Lin Zhu | Sr. Staff Machine Learning EngineerJaewon Yang | Principal Machine Learning Engineer

Ravi Kiran Holur Vijay | Director, Machine Learning Engineering

Pinterest has always been a go-to destination for inspiration, a place where users explore everything from daily meal ideas to major life events like planning a wedding or renovating a home. Our core mission is to be an inspiration-to-realization platform. To fulfill this, we recognized a critical challenge: we needed to move beyond understanding immediate interests and comprehend the underlying, long-term goals of our users. Therefore, we introduce user journeys as the foundation for recommendations.

We define a journey as the intersection of a user’s interests, intent, and context at a specific point in time. A user journey is a sequence of user-item interactions, often spanning multiple sessions, that centers on a particular interest and reveals a clear intent — such as exploring trends or making a purchase. For example, a journey might involve an interest in “summer dresses,” an intent to “learn what’s in style,” and a context of being “ready to buy.” Users can have multiple, sometimes overlapping, journeys occurring simultaneously as their interests and goals evolve.

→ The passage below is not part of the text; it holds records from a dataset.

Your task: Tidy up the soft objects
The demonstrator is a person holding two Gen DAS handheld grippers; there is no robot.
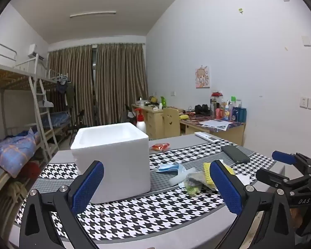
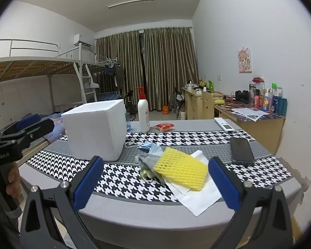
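Note:
A white foam box (image 1: pixel 114 155) (image 2: pixel 95 128) stands open-topped on the houndstooth tablecloth. To its right lies a pile of soft things: a yellow foam net sleeve (image 2: pixel 181 171) (image 1: pixel 209 173), a blue face mask (image 2: pixel 150 147) (image 1: pixel 171 168), a grey-green crumpled bag (image 2: pixel 147 162) (image 1: pixel 193 183) and a white tissue (image 2: pixel 201 199). My left gripper (image 1: pixel 156 186) is open and empty, in front of the box. My right gripper (image 2: pixel 155 183) is open and empty, just short of the pile. Each gripper shows in the other's view.
A black phone (image 2: pixel 241 150) and a white remote (image 2: pixel 224 124) lie at the right of the table (image 2: pixel 134 213). A pump bottle (image 2: pixel 143 112) and a red snack packet (image 2: pixel 164 126) are behind the box. A bunk bed (image 1: pixel 14 108) is left, desks (image 2: pixel 248 120) right.

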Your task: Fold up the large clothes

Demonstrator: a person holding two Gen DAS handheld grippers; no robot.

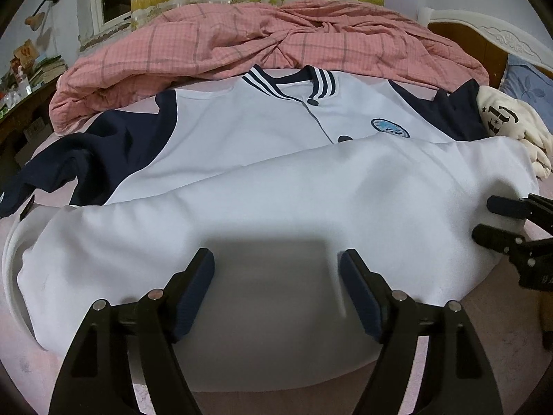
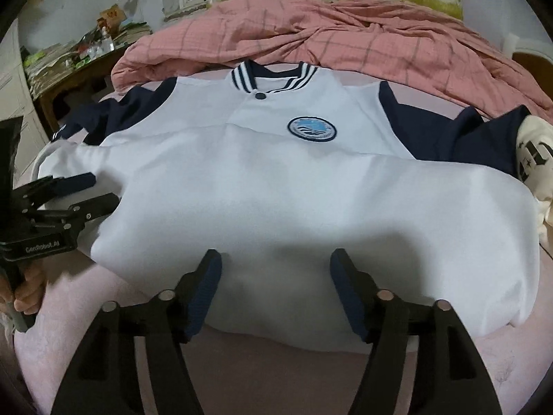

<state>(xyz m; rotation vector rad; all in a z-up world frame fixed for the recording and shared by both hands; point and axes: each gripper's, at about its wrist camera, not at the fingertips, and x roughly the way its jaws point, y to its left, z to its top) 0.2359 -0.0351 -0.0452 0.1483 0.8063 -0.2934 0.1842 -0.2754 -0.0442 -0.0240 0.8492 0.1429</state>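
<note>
A white jacket [image 1: 276, 186] with navy sleeves [image 1: 114, 145], a striped collar [image 1: 290, 81] and a round blue badge [image 1: 390, 127] lies face up on a pink bed sheet [image 1: 501, 328]. Its lower part is folded up over the chest, and the fold's edge runs just under the badge [image 2: 311, 128]. My left gripper [image 1: 276, 256] hovers open over the near left of the folded white cloth, with nothing between its pads. Over the near right, my right gripper [image 2: 276, 254] is open too, and it also shows side-on as the right gripper [image 1: 487, 219]. The left gripper [image 2: 103, 188] appears at the jacket's left edge.
A rumpled pink plaid quilt [image 1: 262, 38] lies behind the jacket. A cream garment with black lettering [image 1: 511, 121] sits by the right sleeve. There is a wooden headboard [image 1: 484, 45] at the far right and a cluttered desk [image 2: 83, 55] at the left. A hand [image 2: 24, 294] holds the left gripper's handle.
</note>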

Inferring user journeys goes beyond understanding immediate interests, it allows us to comprehend the underlying, long-term goals of our users. By identifying user journeys, we can move from simple content recommendations to becoming a platform that assists users in achieving their goals, whether it’s planning a wedding, renovating a kitchen, or learning a new skill. This aligns with Pinterest’s mission to be an inspiration-to-realization platform, and provides the foundation for journey-aware recommendations.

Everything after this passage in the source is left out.